**What you need to do**
Could you filter the records below and keep only the lines with the word "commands"?

**Provided material**
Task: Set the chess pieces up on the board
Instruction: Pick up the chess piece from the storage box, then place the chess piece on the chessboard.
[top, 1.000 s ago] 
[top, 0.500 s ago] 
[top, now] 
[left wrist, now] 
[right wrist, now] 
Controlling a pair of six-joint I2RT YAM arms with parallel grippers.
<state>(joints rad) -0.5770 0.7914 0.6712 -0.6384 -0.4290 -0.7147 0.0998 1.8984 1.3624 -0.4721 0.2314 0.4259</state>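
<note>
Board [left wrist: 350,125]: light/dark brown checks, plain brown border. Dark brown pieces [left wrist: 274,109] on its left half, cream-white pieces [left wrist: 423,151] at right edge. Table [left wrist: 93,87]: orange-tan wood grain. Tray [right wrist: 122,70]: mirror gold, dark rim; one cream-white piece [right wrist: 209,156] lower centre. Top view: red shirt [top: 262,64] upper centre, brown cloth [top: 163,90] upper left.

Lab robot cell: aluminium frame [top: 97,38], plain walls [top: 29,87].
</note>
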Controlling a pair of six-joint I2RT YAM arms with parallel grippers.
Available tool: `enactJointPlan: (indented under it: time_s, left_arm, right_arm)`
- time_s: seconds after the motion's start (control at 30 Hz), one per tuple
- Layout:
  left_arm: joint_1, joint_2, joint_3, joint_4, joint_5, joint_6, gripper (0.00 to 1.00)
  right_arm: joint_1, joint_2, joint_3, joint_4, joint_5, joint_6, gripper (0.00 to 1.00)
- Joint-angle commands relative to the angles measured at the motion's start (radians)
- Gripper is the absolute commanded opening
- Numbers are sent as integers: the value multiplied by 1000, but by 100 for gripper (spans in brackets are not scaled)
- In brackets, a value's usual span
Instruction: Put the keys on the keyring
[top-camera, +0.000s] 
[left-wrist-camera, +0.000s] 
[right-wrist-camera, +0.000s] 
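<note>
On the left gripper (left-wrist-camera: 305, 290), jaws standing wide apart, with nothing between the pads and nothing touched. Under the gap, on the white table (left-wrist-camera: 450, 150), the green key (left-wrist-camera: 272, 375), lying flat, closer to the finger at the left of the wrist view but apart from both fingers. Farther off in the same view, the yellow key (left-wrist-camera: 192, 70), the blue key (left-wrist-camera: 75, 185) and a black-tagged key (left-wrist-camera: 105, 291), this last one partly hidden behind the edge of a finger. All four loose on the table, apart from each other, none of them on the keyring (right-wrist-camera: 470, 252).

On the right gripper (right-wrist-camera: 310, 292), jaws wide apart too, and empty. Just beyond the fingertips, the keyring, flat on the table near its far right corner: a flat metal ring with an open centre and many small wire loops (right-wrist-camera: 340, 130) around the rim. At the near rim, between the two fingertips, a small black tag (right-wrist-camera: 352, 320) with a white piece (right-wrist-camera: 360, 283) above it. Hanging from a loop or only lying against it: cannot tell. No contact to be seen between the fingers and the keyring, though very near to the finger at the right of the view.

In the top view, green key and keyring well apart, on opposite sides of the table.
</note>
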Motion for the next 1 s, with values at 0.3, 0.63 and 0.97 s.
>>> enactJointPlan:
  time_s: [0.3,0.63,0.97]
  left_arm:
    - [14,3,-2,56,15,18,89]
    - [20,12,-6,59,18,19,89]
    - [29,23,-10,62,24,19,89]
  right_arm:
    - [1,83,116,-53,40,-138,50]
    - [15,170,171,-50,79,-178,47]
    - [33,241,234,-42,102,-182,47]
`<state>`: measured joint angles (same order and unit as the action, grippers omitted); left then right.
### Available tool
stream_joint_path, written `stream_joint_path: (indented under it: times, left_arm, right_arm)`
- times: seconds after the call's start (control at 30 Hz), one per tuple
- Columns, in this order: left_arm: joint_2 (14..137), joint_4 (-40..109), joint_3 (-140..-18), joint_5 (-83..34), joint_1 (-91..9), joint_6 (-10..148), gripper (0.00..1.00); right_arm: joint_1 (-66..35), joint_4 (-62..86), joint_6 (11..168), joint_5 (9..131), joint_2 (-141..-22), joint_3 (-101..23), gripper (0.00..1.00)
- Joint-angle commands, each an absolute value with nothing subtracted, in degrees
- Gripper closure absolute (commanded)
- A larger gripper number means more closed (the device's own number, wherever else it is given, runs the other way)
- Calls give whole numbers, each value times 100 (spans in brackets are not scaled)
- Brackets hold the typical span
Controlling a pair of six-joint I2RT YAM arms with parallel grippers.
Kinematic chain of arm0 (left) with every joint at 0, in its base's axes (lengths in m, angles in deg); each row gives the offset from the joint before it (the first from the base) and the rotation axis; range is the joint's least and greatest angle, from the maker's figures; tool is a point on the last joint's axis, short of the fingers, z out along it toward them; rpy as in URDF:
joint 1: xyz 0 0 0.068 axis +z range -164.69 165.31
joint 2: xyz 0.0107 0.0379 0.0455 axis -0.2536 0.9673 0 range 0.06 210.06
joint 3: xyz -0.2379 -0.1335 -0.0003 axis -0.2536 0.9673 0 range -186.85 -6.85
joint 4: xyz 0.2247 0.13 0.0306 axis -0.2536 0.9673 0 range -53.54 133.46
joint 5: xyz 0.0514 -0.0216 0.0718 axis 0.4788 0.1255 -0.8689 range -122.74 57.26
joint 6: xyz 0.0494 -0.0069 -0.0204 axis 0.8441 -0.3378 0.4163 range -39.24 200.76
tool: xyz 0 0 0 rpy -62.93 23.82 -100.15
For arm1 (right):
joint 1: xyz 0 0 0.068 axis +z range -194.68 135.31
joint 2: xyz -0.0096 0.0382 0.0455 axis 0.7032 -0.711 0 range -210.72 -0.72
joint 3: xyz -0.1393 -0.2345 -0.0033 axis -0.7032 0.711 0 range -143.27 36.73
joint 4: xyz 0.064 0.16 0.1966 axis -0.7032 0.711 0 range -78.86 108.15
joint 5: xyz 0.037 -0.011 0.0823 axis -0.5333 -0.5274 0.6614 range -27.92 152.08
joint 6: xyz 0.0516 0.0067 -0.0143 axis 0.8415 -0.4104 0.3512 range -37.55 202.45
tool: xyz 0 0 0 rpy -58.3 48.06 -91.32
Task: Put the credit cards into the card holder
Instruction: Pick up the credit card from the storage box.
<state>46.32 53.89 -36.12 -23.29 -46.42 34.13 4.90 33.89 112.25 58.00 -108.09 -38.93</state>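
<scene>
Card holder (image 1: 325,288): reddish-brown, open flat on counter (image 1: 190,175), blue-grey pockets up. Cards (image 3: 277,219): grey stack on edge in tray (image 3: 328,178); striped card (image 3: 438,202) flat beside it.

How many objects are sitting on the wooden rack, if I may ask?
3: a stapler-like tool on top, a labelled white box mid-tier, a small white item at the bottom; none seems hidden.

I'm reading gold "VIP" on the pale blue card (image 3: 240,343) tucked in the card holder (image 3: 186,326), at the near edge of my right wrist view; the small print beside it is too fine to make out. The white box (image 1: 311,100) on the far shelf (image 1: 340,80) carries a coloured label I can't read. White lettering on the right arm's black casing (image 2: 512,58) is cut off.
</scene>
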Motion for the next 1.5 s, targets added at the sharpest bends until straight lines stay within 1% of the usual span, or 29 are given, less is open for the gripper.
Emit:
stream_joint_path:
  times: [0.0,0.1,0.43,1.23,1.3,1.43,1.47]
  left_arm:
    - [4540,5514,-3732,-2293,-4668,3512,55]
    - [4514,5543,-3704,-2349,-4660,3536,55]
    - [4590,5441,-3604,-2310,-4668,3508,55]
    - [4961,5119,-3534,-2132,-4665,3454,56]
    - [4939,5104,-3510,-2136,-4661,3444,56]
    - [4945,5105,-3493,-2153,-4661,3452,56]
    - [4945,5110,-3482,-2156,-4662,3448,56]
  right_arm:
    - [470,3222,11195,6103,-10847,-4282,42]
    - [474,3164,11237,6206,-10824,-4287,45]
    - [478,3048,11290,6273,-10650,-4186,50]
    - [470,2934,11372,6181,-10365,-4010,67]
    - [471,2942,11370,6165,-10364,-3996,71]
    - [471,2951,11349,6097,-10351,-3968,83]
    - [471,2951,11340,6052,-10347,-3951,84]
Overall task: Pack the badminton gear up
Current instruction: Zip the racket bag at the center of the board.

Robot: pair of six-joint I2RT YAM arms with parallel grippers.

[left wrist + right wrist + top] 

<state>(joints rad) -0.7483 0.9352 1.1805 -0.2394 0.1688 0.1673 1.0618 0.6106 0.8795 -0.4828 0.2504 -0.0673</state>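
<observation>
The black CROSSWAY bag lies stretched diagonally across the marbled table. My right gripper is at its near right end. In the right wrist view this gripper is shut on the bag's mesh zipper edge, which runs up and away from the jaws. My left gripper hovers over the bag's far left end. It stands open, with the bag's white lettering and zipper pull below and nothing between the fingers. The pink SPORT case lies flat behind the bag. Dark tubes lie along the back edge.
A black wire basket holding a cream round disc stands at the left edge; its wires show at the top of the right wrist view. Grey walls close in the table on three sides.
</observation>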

**Completed exercise**
- Joint-angle commands relative to the angles measured at the motion's start (radians)
- Joint-angle commands, each an absolute value with nothing subtracted, in degrees

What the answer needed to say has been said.